The banks closed for a period. All bank accounts were seized and put in a trust. They were paid back a year and a half later as I recall, but at 20 cents on the dollar.
During the transition to the new currency, the banks were closed. For about a month people had to live out of their pantries and with whatever cash they had on hand. Neighbors had to help neighbor.
If you had access to dollars, you were fine, as the tremendous inflation was only in the national currency. As it happened, the upper class was already dollarized for years, rents on upper class properties were listed in dollars, upper class salaries were paid in dollars. Upper class properties were bought and sold in dollars.
This was Ecuador. When the sucre collapsed, they went to the US dollar which extended the advantage of the dollar to the common folk, which the upper class already enjoyed. Previously, contracts were in dollars but blue-collar workers were paid in sucres, which meant with every passing day the dollarized class got a better deal on their labor.

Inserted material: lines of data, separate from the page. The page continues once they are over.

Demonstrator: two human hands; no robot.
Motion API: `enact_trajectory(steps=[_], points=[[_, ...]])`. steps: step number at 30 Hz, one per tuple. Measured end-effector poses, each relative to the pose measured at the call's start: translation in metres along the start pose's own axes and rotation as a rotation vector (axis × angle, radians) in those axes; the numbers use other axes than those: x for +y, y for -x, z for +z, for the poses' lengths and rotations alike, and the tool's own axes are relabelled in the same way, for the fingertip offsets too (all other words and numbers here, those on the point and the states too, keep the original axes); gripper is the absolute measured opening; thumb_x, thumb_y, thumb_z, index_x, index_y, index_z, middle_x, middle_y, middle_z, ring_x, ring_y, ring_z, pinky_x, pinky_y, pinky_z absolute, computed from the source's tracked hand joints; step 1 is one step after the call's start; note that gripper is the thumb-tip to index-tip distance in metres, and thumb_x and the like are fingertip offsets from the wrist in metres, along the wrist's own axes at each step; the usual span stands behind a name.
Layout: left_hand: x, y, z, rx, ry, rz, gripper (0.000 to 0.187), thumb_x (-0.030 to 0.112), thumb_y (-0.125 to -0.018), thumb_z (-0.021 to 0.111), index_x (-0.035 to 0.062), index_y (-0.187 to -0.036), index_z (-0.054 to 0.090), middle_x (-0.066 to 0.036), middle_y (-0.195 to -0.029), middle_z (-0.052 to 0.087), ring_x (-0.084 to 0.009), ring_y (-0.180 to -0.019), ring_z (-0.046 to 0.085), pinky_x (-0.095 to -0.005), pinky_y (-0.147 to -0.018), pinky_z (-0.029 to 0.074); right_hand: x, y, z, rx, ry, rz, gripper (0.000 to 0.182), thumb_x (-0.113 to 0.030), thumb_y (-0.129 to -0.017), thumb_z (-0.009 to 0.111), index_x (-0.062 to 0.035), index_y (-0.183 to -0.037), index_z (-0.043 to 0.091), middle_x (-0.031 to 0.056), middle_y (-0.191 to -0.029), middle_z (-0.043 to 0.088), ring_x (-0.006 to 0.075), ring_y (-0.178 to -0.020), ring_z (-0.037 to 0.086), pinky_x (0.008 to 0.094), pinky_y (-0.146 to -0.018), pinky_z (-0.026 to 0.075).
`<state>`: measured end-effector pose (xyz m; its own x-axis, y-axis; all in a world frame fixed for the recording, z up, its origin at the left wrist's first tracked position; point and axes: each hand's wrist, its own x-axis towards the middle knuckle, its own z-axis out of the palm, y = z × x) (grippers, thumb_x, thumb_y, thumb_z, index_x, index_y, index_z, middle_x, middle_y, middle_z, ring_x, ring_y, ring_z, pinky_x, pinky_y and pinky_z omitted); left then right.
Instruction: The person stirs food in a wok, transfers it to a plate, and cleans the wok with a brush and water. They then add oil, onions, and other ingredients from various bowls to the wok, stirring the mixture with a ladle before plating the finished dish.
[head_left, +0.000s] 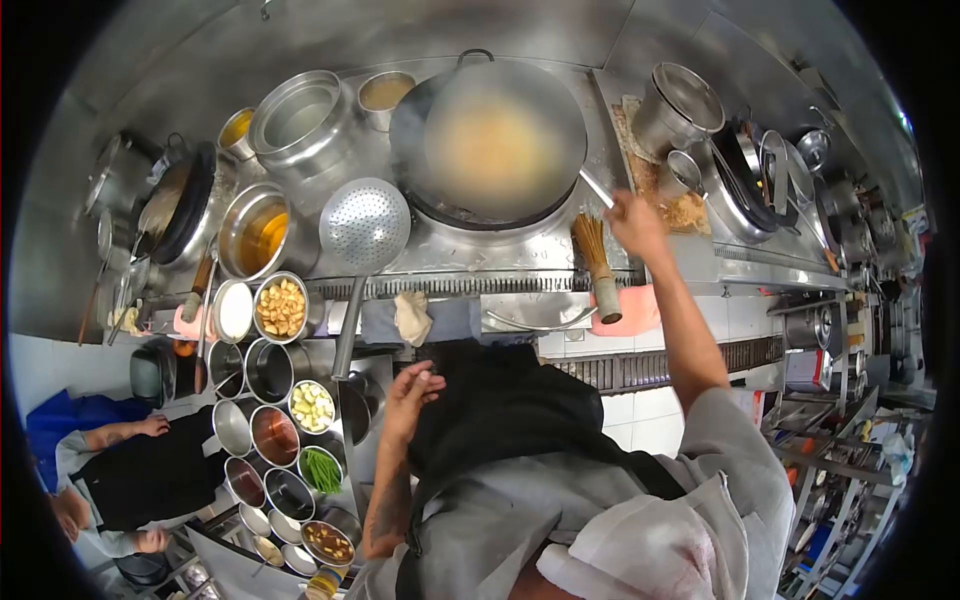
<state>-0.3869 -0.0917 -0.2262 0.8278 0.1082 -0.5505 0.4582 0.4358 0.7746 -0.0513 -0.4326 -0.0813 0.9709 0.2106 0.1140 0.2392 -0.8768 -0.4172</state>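
Firmly, the right hand (637, 220) closes around a pale handle (597, 188) that slants up into the wok (408, 125); the far end of the tool is lost in a blur. Within the wok, the golden-brown contents (500, 145) lie under the same haze, too indistinct to identify. The left hand (412, 395) hangs before the black apron (480, 400), its fingers loosely bent and the thumb close to them; whether it pinches something small cannot be told.

Just below the right hand, a bristled brush (595, 262) lies with its bound end over a pink cloth (636, 308). Near the left hand, the handle of a perforated skimmer (365, 225) points back toward the person, while its round head rests on the steel stove top. A crumpled pale rag (412, 320) sits on a folded grey-blue cloth (375, 322) at the stove's front edge.

Farther left are a pot of amber liquid (262, 245), a container of brown chunks (280, 308) and one of cut greens (320, 470). On the wok's right, a tall pot (655, 120) stands beside a small metal cup (683, 172). Lower left, a co-worker (150, 480) stands, both forearms bare.
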Motion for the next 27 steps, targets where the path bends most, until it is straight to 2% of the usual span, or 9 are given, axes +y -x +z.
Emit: enact_trajectory(steps=[1,3,4,8,14,17,19,22,27], points=[[0.012,0.000,-0.001,0.002,0.045,0.066,0.037,0.027,-0.099,0.060,0.0054,-0.129,0.056,-0.009,-0.104,0.070,-0.0168,-0.095,0.067,-0.0270,-0.079,0.051,-0.007,0.004,0.005,-0.005,0.008,-0.003,0.025,-0.022,-0.088,0.064,-0.0060,-0.107,0.066,0.0233,-0.083,0.068,0.0371,-0.070,0.068,0.0441,-0.068,0.055],[0.039,0.000,-0.005,0.034,0.119,0.162,0.036,0.027,-0.099,0.059,0.0040,-0.127,0.056,-0.009,-0.100,0.070,-0.0166,-0.090,0.068,-0.0264,-0.076,0.051,-0.017,0.009,0.030,-0.415,-0.790,0.425,0.028,-0.027,-0.094,0.061,-0.0045,-0.111,0.059,0.0170,-0.072,0.065,0.0305,-0.057,0.064,0.0408,-0.054,0.051],[0.049,-0.003,-0.016,0.066,0.114,0.197,0.036,0.027,-0.099,0.058,0.0028,-0.126,0.057,-0.009,-0.100,0.070,-0.0156,-0.087,0.068,-0.0257,-0.073,0.050,-0.033,0.012,0.062,0.107,-0.227,-0.123,0.028,-0.029,-0.096,0.061,-0.0058,-0.110,0.054,0.0050,-0.064,0.057,0.0165,-0.045,0.053,0.0327,-0.042,0.041],[0.101,-0.006,-0.084,0.418,0.003,0.509,0.026,0.028,-0.098,0.062,0.0025,-0.103,0.066,-0.002,-0.081,0.066,-0.0064,-0.064,0.054,-0.0195,-0.054,0.039,-0.120,0.056,0.044,-0.618,-1.174,0.351,0.022,-0.024,-0.100,0.057,-0.0079,-0.115,0.054,-0.0010,-0.066,0.047,0.0065,-0.044,0.041,0.0237,-0.038,0.034],[0.144,-0.029,-0.256,1.022,0.099,0.640,0.030,0.027,-0.098,0.061,0.0003,-0.085,0.066,-0.003,-0.072,0.065,-0.0055,-0.051,0.050,-0.0214,-0.045,0.037,-0.273,0.074,0.092,-1.033,-0.886,0.174,0.039,-0.021,-0.100,0.056,-0.0158,-0.137,0.046,-0.0038,-0.064,0.042,0.0034,-0.046,0.038,0.0225,-0.038,0.032],[0.144,-0.061,-0.308,1.051,0.253,0.483,0.034,0.028,-0.101,0.053,-0.0026,-0.086,0.061,-0.009,-0.072,0.065,-0.0116,-0.047,0.053,-0.0257,-0.040,0.040,-0.329,0.082,0.139,-1.062,-0.567,-0.149,0.053,-0.019,-0.098,0.056,-0.0165,-0.147,0.036,0.0051,-0.060,0.051,0.0166,-0.045,0.051,0.0331,-0.042,0.041],[0.145,-0.081,-0.328,1.019,0.427,0.361,0.037,0.027,-0.104,0.044,-0.0045,-0.088,0.055,-0.013,-0.070,0.063,-0.0165,-0.047,0.055,-0.0277,-0.039,0.043,-0.347,0.090,0.185,-0.668,-0.222,-0.770,0.062,-0.016,-0.097,0.053,-0.0136,-0.152,0.025,0.0204,-0.064,0.061,0.0384,-0.056,0.061,0.0478,-0.055,0.049],[0.142,-0.095,-0.332,1.080,0.419,0.425,0.026,0.018,-0.103,0.037,-0.0023,-0.093,0.051,-0.013,-0.071,0.064,-0.0162,-0.049,0.056,-0.0281,-0.040,0.044,-0.379,0.098,0.198,-0.706,-0.127,-0.758,0.063,-0.014,-0.094,0.054,-0.0101,-0.151,0.028,0.0318,-0.077,0.062,0.0509,-0.067,0.060,0.0552,-0.062,0.048],[0.135,-0.100,-0.339,1.002,0.500,0.483,0.020,0.011,-0.103,0.032,0.0002,-0.095,0.047,-0.016,-0.075,0.064,-0.0161,-0.050,0.056,-0.0287,-0.042,0.045,-0.385,0.092,0.225,-0.636,0.008,-0.850,0.064,-0.012,-0.094,0.053,-0.0073,-0.152,0.025,0.0288,-0.069,0.062,0.0480,-0.064,0.062,0.0558,-0.061,0.048]])
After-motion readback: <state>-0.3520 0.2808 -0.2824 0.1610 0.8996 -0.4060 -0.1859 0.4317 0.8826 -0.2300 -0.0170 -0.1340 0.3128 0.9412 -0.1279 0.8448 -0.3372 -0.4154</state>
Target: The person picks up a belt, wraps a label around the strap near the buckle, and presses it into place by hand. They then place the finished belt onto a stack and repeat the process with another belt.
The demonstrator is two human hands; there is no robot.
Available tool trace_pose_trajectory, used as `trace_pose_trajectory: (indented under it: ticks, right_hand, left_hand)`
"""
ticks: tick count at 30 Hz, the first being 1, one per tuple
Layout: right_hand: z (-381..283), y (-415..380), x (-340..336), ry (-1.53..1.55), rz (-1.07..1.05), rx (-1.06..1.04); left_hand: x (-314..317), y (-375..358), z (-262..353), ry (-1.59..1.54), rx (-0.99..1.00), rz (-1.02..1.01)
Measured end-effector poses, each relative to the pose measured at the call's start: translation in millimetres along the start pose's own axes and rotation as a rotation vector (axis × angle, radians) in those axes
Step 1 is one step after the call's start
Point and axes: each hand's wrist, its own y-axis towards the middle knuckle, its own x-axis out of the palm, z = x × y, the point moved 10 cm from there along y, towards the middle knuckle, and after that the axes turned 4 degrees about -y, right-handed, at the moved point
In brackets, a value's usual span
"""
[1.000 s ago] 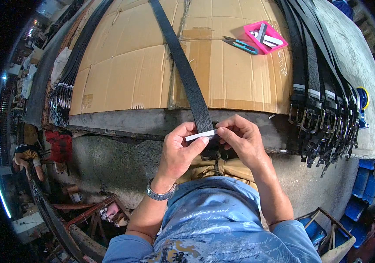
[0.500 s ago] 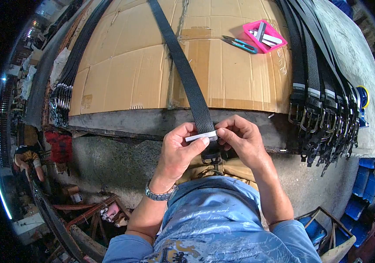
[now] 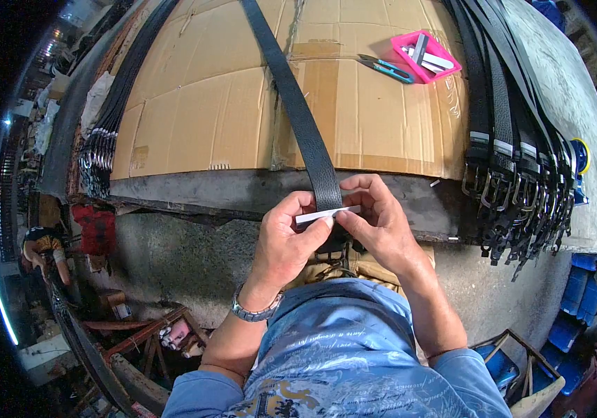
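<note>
A black leather belt (image 3: 301,125) runs down the cardboard to the table's near edge, its buckle end hanging towards my body and partly hidden by my hands. Across the belt lies a narrow white paper strip (image 3: 312,217), slightly tilted. My left hand (image 3: 288,233) is closed, with its thumb pressing the strip against the belt. My right hand (image 3: 375,226) pinches around the strip's right end, thumb on it and index finger raised behind; its other fingers are curled.
Flattened cardboard (image 3: 194,118) covers the table. On it are blue-handled thread snips (image 3: 387,70) and a pink tray (image 3: 445,73) with pale strips. Many buckled belts (image 3: 500,139) hang at right, more belts (image 3: 113,104) at left. Another person (image 3: 46,251) is at far left.
My right thumb has moved left and down along the strip. The strip's right end now sticks out past the belt's right edge.
</note>
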Motion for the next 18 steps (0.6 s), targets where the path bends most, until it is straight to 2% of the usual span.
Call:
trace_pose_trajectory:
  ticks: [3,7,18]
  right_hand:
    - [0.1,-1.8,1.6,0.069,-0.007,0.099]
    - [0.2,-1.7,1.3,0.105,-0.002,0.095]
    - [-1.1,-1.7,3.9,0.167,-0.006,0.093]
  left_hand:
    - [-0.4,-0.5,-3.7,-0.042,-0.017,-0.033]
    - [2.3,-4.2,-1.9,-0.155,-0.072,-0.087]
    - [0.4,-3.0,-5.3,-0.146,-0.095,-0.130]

But when the whole country switched to the dollar, the poor were told by the Left that it was a trick to screw the working man. They (with help from Chavez) organized a coup and overthrew the president. But the new government kept the dollar. They still use the dollar.
To put this in US terms, I would say this; if it takes a month to transition to the new banking system, you need a month’s worth of food in the pantry and enough cash on hand to get through the month. Thats if you have a job that will survive the crash. Using what I saw, a month was my bench-mark. But at the time of the crash, a lot of government workers hadn’t been paid in several months. So you may need more. And a skill that you can sell in the unofficial market is worth gold. Everyone always needs plumbers, for example.
The Argentine blogger who writes about living in a collapsed economy has one thing right (well, he has a lot of things right...). When the world ends, it often still looks very normal. But the economy shifts to the unofficial, and you need to be prepared to shift along with it if your job ends during the crash. You have to be much more entrepreneurial than you may have ever expected. Everyone I knew had their own companies and depending upon who had the work, this time I work for you and next time you work for me. Networking was survival.
Thanks for the post; good perspective.